DELRAY BEACH, Fla. (AP) — Larry Haines, who won two Daytime Emmys for his 35-year role on the soap opera "Search for Tomorrow," died July 17. He was 89.

Haines, who also had a successful career on Broadway generally billed as A. Larry Haines, died at a hospital where he had been admitted a week earlier, his attorney and friend, Tom Dachelet, said Wednesday.

The actor played Stu Bergman on "Search for Tomorrow" from 1951 to 1986, missing only the first two months of the show's run.

Stu was the neighbor and best friend of Joanne Gardner Barron, later Joanne Tourneur, the character at the center of most of the show's plot lines.
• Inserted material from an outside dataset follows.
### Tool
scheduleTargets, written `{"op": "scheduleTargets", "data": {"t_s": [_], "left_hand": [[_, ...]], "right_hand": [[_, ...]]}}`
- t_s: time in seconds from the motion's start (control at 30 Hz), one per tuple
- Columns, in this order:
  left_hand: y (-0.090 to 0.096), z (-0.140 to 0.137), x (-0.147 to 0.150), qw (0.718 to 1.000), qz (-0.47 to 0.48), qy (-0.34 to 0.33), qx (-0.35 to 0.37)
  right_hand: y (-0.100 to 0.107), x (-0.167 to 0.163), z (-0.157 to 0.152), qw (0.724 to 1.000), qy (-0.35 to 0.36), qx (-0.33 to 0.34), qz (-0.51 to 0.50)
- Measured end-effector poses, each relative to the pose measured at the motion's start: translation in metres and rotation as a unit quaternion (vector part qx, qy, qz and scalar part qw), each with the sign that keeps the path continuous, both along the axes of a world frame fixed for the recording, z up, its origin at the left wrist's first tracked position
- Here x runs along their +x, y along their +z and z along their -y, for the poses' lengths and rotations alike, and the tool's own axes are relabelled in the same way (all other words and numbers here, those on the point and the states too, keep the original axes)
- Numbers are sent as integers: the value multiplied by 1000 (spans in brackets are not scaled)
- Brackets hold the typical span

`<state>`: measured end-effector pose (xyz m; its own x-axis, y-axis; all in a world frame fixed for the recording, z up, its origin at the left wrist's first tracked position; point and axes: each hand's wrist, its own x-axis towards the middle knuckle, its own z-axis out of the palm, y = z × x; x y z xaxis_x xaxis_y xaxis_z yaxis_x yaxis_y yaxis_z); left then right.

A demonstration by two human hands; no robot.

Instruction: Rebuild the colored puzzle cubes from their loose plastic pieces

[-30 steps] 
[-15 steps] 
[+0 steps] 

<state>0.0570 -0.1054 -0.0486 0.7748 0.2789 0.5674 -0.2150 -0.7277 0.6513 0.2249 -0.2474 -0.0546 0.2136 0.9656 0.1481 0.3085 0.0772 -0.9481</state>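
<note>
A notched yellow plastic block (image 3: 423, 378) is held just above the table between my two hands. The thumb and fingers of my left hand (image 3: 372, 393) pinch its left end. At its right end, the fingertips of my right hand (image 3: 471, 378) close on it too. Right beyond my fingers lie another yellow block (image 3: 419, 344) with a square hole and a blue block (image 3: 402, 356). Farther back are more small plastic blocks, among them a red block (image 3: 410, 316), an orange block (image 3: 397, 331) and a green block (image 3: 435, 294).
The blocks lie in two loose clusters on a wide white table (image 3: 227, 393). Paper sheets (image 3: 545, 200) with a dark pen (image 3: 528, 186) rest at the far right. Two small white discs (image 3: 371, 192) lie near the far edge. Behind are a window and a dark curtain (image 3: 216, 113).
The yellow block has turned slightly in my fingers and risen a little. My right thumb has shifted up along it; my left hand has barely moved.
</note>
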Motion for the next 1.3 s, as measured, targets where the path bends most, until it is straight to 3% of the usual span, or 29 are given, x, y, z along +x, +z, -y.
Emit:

The soap opera, which was first on CBS, later on NBC, was the longest-running daytime TV drama when its last episode aired in December 1986.

He won his Daytime Emmys in 1976 and 1981. In 1985, he was presented with a special recognition award for his longevity on the series.

Haines was twice nominated for Tonys, for "Promises, Promises," the 1968 musical version of the film "The Apartment," and "Generation," a 1965 play starring Henry Fonda.

Early in his career, he was an actor on radio series, including the popular horror series "Inner Sanctum," which famously opened with the sound of a creaking door.